*GOAL OF THE EXERCISE:*
In the listing below, find each line with the string "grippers" and return it.
=-=-=
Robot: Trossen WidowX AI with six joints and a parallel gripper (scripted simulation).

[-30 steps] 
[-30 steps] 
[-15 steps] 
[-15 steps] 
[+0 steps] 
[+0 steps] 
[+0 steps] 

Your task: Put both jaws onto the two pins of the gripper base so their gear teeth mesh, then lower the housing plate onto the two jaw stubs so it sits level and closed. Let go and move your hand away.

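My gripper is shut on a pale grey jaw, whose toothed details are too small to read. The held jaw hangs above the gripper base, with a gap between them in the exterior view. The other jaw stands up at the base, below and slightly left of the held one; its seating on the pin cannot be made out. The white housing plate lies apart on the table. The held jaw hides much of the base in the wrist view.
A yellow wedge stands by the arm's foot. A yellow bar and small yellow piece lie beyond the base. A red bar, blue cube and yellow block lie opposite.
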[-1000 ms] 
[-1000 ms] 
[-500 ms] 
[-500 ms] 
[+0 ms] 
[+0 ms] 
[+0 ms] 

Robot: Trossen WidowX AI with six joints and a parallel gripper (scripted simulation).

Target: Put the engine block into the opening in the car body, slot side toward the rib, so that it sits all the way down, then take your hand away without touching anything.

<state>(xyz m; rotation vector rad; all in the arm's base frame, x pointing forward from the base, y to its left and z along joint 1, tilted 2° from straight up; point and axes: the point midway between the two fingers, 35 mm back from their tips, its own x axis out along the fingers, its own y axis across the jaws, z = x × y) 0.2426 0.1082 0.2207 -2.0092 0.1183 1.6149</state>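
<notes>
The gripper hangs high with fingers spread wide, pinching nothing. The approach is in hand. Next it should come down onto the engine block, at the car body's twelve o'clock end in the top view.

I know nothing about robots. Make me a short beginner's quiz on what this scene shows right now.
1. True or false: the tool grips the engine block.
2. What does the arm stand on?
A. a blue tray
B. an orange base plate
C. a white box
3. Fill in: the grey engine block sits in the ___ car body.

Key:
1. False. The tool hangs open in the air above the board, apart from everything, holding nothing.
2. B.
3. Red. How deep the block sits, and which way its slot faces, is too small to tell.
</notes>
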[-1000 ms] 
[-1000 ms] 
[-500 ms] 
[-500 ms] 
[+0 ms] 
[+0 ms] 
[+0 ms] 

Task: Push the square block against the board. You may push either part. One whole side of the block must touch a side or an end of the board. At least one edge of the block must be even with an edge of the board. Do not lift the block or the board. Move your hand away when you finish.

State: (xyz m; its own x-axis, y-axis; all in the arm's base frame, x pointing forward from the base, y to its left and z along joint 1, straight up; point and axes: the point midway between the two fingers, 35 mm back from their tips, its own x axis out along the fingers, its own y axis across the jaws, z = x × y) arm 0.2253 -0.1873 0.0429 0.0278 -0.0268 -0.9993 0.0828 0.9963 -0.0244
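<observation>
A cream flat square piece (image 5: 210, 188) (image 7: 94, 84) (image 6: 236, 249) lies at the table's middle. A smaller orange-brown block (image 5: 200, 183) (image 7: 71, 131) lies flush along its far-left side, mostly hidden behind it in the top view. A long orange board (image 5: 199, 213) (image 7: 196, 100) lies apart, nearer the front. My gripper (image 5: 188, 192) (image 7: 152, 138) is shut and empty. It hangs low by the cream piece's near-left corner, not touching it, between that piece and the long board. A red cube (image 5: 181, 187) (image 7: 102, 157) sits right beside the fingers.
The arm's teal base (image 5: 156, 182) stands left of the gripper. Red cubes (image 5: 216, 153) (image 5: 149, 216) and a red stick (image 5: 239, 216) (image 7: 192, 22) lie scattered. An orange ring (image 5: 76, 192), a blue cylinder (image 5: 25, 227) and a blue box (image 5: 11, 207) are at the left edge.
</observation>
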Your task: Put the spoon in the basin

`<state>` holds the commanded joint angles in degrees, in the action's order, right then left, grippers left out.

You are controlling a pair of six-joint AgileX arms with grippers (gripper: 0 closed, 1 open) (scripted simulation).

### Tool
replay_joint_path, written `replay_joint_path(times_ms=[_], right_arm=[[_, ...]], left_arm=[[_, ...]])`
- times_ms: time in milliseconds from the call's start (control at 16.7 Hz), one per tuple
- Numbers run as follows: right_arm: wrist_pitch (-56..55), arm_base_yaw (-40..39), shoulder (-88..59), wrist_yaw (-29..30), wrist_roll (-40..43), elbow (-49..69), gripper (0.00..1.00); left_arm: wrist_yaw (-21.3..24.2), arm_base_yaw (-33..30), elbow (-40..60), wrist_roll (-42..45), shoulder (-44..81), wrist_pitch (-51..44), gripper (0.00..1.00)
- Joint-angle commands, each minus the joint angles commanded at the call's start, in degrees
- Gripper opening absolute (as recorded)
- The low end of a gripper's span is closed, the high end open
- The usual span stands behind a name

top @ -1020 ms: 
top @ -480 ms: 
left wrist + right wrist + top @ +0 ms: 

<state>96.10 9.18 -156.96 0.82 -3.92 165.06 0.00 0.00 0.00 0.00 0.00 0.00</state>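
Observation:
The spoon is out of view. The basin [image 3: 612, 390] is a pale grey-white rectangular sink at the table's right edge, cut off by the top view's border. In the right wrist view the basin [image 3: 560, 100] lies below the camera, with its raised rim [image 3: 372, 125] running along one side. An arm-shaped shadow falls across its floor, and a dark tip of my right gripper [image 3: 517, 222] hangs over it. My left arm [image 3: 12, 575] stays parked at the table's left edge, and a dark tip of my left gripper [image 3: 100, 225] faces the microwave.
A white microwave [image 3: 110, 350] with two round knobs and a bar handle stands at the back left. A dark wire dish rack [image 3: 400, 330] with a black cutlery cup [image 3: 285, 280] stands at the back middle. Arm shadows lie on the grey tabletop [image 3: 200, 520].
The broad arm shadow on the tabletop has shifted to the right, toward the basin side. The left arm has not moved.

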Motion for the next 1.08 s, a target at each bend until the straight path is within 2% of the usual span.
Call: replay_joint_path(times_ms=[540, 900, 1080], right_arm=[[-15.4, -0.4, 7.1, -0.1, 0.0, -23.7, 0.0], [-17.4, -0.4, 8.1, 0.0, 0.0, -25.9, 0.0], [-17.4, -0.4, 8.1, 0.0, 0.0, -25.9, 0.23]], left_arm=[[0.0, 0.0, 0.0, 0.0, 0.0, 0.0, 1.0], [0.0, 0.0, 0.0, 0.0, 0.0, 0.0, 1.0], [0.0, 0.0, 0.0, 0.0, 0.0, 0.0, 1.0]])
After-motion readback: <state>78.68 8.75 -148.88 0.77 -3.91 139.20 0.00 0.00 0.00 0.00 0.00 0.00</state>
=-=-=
*RESPONSE BOX:*
`<state>` holds the commanded joint angles in degrees, in the action's order, right then left, grippers left out.
You are controlling a pair of six-joint AgileX arms with grippers (gripper: 0 closed, 1 open) (scripted simulation).

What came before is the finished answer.